SEOUL—In a sign that the battle for control of mobile messaging is heating up, the operator of South Korea’s dominant messaging app said Friday that it would acquire two of San Francisco-based Path Inc.’s services for an undisclosed amount.
The move by Daum Kakao Corp., which itself was formed through a merger of Daum Communications Corp. and Kakao Corp. last year, marks the company’s boldest move yet to expand beyond its home market.
The service wants to compete with the likes of Facebook Inc.’s WhatsApp, which the social networking giant bought for $19 billion last year, and Rakuten Inc.’s Viber, which the Japanese e-commerce company last year bought for $900 million. It comes as global Internet companies vie for control of messaging apps, which offer the ability to attract mobile users and keep them online to sell them ads, virtual goods and other types of services.
The deal, which includes Path’s eponymous social network and its mobile messaging app Path Talk, will add 10 million monthly active users to Daum Kakao’s existing roster of 48 million users—four-fifths of which are in South Korea.
Path was founded in 2010 by former Facebook Inc. executive Dave Morin as a way to share photos and messages with close friends and families. The app pioneered a sleek user interface for smartphones and gained early hype but it struggled to break out in the shadow of Facebook, Twitter, Instagram and other social networking apps.
By 2013, amid design and feature changes, it caught the attention of users in Latin America and later in Southeast Asia where most of its users are today. Last year, in an attempt to make the company more appealing and capitalize on the messaging craze, Path split its app into two, creating Path Talk. Its investors, which include Silicon Valley venture-capital firms such as Kleiner Perkins Caufield & Byers, have had a lot at stake, betting at least $77 million on the company.
Of particular interest to Daum Kakao is Path’s stronghold in Indonesia, a country of about 250 million people where Path has a loyal following. More than half of Path’s 10 million active users are based in Indonesia, according to a company spokeswoman. Daum Kakao, which is based in Jeju, South Korea, has been trying to make inroads in Southeast Asia for several years, with limited success.
In a statement, the company said that the Path deal is “the first of many global business approaches Daum Kakao will take in the coming years,” adding that it would also “explore investment and partnership opportunities around the world.”
A Daum Kakao spokeswoman said that the company sees Indonesia “as a steppingstone into other countries in Southeast Asia.”
Daum Kakao’s thirst for expansion comes as the company has struggled to find new profit drivers. Kakao Inc. launched the messaging app KakaoTalk in 2010, and the service came to dominate the South Korean market, where it is installed on about 93% of the country’s smartphones, according to the company.

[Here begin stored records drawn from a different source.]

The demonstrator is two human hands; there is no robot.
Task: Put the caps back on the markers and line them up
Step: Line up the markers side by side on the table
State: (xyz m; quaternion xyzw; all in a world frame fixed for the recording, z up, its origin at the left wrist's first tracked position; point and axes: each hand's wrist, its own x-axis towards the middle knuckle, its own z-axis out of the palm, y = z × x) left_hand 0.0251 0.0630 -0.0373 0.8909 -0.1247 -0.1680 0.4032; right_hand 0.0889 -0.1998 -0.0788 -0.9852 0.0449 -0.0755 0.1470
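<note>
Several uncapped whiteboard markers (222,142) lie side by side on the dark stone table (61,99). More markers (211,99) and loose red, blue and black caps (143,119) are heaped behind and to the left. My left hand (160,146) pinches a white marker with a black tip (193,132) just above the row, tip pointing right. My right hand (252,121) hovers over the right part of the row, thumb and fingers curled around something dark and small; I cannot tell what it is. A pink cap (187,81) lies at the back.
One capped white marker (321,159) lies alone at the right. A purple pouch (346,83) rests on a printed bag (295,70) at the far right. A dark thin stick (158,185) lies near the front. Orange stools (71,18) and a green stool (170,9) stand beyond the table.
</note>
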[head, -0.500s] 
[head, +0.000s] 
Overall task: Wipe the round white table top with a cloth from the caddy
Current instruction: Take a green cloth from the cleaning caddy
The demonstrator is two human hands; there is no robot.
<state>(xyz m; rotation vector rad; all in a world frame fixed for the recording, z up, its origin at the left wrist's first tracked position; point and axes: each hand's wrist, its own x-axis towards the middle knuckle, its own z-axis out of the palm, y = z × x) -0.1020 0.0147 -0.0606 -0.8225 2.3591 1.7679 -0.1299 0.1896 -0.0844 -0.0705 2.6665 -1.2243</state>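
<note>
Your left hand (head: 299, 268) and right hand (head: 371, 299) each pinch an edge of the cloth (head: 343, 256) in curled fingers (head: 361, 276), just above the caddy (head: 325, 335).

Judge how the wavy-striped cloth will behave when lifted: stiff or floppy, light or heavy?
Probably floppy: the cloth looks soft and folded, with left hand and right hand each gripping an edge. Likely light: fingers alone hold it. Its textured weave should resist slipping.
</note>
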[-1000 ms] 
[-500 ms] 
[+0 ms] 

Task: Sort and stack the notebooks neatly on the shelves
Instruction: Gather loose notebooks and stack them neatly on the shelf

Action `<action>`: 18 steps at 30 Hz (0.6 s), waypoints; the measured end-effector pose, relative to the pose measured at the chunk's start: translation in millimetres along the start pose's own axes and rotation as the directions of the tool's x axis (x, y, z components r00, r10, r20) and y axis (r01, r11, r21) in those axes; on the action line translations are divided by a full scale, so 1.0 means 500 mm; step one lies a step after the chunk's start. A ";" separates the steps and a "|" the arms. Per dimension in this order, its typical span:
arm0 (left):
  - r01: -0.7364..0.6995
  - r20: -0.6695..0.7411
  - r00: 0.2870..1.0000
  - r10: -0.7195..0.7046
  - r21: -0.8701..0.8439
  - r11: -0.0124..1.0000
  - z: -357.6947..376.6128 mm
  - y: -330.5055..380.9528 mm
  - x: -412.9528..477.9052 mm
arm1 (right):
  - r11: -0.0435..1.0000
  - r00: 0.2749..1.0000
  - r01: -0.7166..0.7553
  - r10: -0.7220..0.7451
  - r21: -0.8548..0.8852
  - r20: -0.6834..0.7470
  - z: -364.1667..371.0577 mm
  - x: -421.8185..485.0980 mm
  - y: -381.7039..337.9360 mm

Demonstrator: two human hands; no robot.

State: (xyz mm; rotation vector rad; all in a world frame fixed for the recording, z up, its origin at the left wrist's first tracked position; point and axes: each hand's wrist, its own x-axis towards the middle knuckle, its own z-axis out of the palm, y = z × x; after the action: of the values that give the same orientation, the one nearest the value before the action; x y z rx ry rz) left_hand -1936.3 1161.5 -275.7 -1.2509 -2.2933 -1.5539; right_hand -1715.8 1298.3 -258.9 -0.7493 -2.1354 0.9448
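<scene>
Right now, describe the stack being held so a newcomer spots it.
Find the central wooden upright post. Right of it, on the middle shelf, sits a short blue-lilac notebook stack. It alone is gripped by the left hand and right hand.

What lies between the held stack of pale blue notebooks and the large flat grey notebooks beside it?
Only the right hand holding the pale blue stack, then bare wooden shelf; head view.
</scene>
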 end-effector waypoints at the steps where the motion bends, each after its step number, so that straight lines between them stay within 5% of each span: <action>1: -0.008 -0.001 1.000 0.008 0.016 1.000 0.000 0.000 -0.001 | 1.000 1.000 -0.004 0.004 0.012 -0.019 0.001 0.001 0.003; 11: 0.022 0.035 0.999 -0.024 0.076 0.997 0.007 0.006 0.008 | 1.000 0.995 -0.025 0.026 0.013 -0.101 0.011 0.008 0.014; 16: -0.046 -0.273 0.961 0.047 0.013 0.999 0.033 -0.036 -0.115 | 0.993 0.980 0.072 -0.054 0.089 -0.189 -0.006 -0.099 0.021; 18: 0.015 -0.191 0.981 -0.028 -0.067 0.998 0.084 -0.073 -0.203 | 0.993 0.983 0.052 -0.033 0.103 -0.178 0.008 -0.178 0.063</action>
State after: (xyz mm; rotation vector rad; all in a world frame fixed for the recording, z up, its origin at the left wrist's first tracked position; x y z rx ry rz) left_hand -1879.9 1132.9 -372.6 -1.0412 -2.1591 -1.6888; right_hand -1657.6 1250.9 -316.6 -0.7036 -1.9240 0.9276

However, KakaoTalk’s efforts to grow outside South Korea were stymied by dominant players in neighboring Japan and China–Line Corp.’s Line and Tencent Holdings Ltd.’s WeChat, respectively. KakaoTalk’s attempts to build a following in fast-growing Southeast Asian countries like Malaysia, the Philippines and Indonesia, also stalled.
So the company used its ubiquity back home to push into a wide range of services, including music, media and games, which helped Kakao turn its first annual profit in 2012.
After an initial surge in the stock price following its merger, investors soured on Daum Kakao as profit growth slowed amid heightened competition in mobile gaming.
In the first three months of 2015, Daum Kakao net profit fell 23% from a year earlier, as the company was forced to spend heavily on advertising to maintain growth and launch new taxi-hailing and banking services that have yet to generate significant revenue for the company. Shares in Daum Kakao tumbled 36% from late January through mid-May.
It is unclear whether Path’s new services will be able to revive Daum Kakao’s ambitions in Southeast Asia.
“Indonesia is a highly populated country and a place where it has yet to see a single-dominant player in the messaging-service market,” said Joshua Kong, an analyst with Shinhan Investment Corp. Mr. Kong said that, if Daum Kakao integrates Path’s chat services into its existing operations, it would serve as a new profit driver for the South Korean company.
But Mr. Kong also cautioned that it would remain challenging for Daum Kakao to find other manageable and efficient acquisition targets in other overseas markets.
Shares in Daum Kakao soared by as much as 13% in Friday morning trading in Seoul, following the announcement of the deal. However, the stock remains in negative territory for the year.
For Path, the sale of the company’s two prime assets leaves the once-hot startup with just two services: a service called Kong that turns selfies into quirky animated images, and Path Places, which connects users with local businesses.
The Path spokeswoman said it would continue to build Kong, but that it would “no longer have a home for Path Places.” She added that the company may reassess the decision in the future.